Speaking of Tolkien's languages, Razib Khan recently had this to say:
...the Finns and Estonians speak language is rather peculiar in a Europe dominated by Indo-European tongues (I suspect one reason that Tolkien based Quenya, the high elvish language, on Finnish is that it is so otherworldy to the Germanic ear. The Sindarin language, which was the common tongue of elves in Middle Earth, was based on Welsh). Rather, the distribution to the Uralic languages extends to the east, as far as Siberia. Even the closest affinities to Finnish and Estonian extend eastward, as there are Karelians who live deep in northwest Russia.
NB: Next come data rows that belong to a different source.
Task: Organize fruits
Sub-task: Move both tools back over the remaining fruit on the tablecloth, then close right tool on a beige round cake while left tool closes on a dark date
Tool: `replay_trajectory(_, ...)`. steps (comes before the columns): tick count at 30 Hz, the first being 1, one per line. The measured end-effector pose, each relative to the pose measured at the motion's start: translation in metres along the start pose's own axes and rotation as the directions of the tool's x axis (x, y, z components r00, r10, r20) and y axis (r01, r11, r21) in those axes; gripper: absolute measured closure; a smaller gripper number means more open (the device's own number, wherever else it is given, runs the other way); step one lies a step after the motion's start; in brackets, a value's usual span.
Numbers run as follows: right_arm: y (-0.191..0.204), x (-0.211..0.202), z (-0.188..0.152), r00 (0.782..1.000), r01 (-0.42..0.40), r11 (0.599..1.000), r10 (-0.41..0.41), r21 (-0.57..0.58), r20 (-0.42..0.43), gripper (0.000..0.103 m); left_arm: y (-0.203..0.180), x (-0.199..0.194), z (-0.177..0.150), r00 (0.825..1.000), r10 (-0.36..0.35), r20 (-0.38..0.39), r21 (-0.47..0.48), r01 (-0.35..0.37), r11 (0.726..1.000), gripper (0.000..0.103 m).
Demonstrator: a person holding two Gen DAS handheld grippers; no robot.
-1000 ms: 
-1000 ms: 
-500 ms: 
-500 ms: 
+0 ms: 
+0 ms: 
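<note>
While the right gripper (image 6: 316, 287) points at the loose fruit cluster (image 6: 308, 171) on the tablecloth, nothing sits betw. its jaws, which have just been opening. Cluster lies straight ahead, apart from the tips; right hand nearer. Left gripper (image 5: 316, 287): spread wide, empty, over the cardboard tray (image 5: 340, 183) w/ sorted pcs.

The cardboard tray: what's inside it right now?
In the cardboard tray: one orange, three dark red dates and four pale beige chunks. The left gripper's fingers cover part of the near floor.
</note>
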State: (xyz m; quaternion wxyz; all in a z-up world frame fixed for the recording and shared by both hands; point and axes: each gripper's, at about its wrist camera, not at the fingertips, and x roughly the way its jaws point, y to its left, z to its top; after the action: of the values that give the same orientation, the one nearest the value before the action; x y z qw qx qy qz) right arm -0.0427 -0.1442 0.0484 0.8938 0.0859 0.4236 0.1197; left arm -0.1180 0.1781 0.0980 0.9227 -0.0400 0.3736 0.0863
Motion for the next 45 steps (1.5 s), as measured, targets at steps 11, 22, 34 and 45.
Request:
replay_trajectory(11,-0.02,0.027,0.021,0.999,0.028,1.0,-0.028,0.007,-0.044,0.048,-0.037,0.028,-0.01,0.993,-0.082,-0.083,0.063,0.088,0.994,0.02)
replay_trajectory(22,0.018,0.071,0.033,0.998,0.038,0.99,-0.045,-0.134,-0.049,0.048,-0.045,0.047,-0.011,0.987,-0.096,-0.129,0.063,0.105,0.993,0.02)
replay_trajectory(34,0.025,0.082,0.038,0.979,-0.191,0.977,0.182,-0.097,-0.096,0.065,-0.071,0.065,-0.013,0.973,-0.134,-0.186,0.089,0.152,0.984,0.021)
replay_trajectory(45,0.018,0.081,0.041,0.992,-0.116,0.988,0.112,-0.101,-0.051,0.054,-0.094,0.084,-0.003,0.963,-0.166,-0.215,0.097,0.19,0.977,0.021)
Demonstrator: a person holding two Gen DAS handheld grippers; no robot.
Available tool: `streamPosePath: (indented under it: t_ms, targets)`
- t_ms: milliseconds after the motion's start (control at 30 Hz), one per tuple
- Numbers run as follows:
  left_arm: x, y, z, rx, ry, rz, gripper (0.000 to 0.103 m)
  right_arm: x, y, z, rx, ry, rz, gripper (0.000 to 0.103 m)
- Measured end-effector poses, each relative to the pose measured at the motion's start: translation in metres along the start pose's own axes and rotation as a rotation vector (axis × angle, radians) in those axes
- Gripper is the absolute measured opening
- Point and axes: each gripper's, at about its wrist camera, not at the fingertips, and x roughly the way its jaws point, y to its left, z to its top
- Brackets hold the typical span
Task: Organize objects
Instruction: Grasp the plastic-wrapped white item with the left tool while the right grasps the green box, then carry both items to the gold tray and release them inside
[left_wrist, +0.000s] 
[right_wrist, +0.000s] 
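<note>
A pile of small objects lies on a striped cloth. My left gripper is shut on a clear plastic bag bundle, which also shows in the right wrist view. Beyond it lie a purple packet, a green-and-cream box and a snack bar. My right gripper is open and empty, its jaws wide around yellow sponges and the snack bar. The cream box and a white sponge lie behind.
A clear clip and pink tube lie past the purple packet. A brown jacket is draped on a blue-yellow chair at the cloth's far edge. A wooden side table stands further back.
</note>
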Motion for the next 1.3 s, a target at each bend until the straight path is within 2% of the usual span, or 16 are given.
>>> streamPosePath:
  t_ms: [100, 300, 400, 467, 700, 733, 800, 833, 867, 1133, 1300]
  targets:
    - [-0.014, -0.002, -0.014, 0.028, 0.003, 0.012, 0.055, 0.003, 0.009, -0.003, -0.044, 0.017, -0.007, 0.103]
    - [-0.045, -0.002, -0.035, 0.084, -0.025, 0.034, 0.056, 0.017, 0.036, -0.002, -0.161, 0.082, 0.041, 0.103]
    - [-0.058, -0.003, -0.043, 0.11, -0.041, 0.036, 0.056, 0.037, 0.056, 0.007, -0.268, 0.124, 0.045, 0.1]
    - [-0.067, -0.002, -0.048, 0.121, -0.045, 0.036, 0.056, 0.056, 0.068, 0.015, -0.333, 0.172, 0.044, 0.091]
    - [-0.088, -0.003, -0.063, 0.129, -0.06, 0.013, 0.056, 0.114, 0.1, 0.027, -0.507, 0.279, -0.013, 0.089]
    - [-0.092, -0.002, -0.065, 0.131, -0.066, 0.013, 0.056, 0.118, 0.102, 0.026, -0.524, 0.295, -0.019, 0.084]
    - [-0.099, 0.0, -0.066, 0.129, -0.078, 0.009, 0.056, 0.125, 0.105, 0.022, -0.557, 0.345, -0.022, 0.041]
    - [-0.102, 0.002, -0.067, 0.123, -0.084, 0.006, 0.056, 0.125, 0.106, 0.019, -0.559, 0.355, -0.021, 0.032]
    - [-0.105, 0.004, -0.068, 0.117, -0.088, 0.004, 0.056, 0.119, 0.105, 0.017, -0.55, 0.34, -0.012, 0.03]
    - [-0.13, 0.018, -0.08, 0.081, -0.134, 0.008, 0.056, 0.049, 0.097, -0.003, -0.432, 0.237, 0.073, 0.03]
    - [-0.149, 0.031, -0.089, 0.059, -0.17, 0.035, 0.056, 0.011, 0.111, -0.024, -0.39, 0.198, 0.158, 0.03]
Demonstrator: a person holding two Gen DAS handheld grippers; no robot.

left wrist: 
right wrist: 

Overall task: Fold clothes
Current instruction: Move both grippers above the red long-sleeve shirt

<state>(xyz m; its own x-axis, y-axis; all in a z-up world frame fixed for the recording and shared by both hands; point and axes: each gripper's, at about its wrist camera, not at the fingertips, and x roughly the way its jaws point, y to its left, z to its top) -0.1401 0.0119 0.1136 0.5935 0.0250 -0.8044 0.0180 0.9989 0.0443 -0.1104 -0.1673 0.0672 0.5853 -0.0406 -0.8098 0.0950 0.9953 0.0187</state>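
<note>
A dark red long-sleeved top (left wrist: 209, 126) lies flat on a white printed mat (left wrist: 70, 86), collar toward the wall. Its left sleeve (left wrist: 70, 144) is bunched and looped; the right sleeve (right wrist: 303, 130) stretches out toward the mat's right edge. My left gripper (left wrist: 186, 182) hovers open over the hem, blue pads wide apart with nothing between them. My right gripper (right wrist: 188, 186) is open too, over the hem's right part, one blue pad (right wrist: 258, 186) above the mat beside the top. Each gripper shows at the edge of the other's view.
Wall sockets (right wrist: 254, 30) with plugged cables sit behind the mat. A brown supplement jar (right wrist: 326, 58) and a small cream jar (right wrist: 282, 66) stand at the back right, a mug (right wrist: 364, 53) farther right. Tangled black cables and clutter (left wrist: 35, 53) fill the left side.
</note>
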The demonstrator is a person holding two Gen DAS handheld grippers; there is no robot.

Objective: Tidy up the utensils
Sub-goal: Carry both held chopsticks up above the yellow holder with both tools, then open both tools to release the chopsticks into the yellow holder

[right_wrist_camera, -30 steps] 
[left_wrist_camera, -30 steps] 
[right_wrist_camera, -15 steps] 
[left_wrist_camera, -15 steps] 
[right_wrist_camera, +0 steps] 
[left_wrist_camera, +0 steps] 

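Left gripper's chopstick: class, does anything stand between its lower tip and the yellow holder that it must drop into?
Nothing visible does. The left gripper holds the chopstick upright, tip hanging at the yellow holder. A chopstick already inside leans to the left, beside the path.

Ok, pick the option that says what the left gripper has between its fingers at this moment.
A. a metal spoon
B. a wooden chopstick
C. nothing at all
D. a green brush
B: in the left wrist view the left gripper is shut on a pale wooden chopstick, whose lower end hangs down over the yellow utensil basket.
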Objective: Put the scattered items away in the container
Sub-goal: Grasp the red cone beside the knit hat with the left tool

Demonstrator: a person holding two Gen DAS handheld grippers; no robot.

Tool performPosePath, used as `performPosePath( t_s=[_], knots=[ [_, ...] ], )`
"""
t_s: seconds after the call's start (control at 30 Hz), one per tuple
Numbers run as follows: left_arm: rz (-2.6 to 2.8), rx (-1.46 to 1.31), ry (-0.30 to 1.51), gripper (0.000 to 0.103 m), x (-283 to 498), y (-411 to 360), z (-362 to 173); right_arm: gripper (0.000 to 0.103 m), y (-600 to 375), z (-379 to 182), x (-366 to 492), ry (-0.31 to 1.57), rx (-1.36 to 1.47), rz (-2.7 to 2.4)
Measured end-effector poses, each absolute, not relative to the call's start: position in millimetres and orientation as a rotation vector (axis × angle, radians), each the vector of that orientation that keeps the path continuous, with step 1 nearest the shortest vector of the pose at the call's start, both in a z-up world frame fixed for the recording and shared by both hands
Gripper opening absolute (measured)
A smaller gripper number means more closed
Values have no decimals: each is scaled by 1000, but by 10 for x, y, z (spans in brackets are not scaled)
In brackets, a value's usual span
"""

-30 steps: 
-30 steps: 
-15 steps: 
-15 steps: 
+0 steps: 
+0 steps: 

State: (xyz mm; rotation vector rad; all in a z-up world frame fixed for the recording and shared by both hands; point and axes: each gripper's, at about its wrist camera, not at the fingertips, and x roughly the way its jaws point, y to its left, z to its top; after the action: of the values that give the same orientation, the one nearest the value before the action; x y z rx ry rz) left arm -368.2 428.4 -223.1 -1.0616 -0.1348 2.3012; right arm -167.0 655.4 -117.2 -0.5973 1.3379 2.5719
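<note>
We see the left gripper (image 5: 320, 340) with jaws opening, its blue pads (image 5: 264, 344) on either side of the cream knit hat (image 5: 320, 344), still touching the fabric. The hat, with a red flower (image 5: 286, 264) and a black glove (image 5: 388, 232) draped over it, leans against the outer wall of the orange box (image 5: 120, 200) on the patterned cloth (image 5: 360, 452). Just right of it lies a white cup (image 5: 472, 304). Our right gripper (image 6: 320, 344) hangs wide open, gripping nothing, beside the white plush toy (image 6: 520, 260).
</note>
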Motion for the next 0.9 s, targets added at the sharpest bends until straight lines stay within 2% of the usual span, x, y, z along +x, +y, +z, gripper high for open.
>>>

John's comment on his made-up languages
Artificial Languages; Social Security Will Be Cheap; Roman Decapitation; Desperate Islamists
All you language-buffs in cyberspace: drop whatever you are doing and go immediately to Lang Maker, a site that archives artificial languages. You will find complete descriptions of the familiar ones there, such as Esperanto and Tolkien's languages. You will also find more obscure ones. Some of these have considerable cults, and even their own literatures.
I used to make up languages when I was in high school. The earlier ones were very Latinate (which makes sense, because I was studying Latin at the time). The later ones were less about language than about logic. What I chiefly remember is that the more logical a system, the more uselessly long its utterances became. There is a lesson in that.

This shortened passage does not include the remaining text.